Éliane Radigue: Critique d’album Naldjorlak

Éliane Radigue est attirée par le son incontrôlable. Les premières pièces du compositeur français fonctionnaient avec une rétroaction électronique; plus récemment, elle Océan d’Occam série a présenté des vibrations acoustiques de type drone. Dans toutes ses compositions, elle observe comment les tonalités longtemps tenues vacillent et évoluent, nous invitant à nous accorder sur des changements presque imperceptibles. Naldjorlak, composée avec le violoncelliste Charles Curtis en 2005, est sa première pièce à être écrite pour un instrument acoustique. Ici, Radigue explore la tonalité de loup du violoncelle, une note volatile très proche de la fréquence de résonance du corps en bois de l’instrument. Une nouvelle version présente deux versions de Naldjorlak– un enregistré à Paris en 2006 et un autre à Los Angeles en 2020. En rassemblant ces enregistrements, l’album présente la composition comme un document vivant et respirant, illustrant comment la musique de Radigue embrasse l’imprévisibilité du temps à la fois dans la structure et la performance.
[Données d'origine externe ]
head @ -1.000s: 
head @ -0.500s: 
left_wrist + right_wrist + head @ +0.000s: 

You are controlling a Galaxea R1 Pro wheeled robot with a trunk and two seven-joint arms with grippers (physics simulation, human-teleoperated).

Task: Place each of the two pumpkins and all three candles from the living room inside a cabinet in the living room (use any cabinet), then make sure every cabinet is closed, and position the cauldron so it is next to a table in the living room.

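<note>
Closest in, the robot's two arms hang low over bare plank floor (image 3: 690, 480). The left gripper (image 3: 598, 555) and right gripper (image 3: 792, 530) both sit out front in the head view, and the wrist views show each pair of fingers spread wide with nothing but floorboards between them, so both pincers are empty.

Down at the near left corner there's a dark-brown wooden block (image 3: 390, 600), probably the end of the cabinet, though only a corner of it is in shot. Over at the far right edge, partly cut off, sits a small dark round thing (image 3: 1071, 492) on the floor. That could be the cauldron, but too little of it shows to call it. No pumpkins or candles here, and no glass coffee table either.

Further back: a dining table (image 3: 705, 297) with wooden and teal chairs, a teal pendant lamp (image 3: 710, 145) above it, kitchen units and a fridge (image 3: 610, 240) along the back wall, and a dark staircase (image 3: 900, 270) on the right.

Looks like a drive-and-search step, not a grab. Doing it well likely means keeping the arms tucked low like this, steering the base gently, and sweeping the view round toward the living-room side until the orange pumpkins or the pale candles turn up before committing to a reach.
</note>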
La composition de Naldjorlak était un effort de collaboration étroite. Dans un essai qui accompagne l’album, Curtis se souvient d’avoir passé du temps avec Radigue à Paris, où les deux ont développé une routine de création musicale ensemble. Comme une grande partie du travail de Radigue, la pièce n’est pas notée; au lieu de cela, il est fluide, évoluant à partir d’un ensemble de paramètres qui anticipent et répondent à un avenir imprévisible. Pour jouer la pièce, Curtis accorde son violoncelle à son ton de loup et tire son archet sur différentes parties de l’instrument, donnant à chaque hauteur un linceul brumeux. Le ton du loup se produit naturellement dans le violoncelle, mais comme la rétroaction électronique lors d’une performance amplifiée, il est généralement considéré comme laid ou défectueux. « S’accorder sur le ton du loup inverse la fonction conventionnelle de l’accordage, qui consiste à lier un instrument individuel à une norme sociale – la hauteur de concert », écrit Curtis. « La recherche de l’identité à soi révèle une unité de distance que nous n’aurions pas découverte sans avoir tenté de la combler. »

Alors que le mouvement de chaque note est imprévisible, la pièce se déplace dans de larges sections qui explorent différents motifs et textures. Au début, un grognement lointain se transforme en une résonance pleine et battante; plus tard, des bourdonnements et des cris perçants jaillirent des plus hauts sommets de l’instrument. Ces phrases émergent de pauses tranquilles et crescendo en essaims, mais leur mouvement est si délicat qu’un changement radical peut passer inaperçu jusqu’à ce qu’il soit déjà parti. Regardez de plus près et ces changements établissent un sentiment de présence : des repères qui indiquent le chemin à travers les drones ondulants.

Bien que chacun des enregistrements en vedette de l’album présente cette structure générale, les deux performances prennent des ambiances différentes et agissent comme des compagnons l’une de l’autre. L’enregistrement de 2006 semble étrange et sombre, tissé de grondements bas et lointains et de bourdonnements froids. Il occupe un espace de tête nerveux, créant une anxiété qui n’est jamais tout à fait libérée. L’enregistrement de 2020 ressemble à une réponse à cette tension – il semble plus assuré et résolu, le ton de loup du violoncelle prenant une position plus riche et plus résonnante. Il se sent également plus patient: les salutations de Curtis soupirent comme des expirations. À la fin, son violoncelle siffle et flotte avec une aisance légère, marquant un départ par rapport à l’enregistrement de 2006, dans lequel la fin évoque le hurlement dont le ton du loup tire son nom.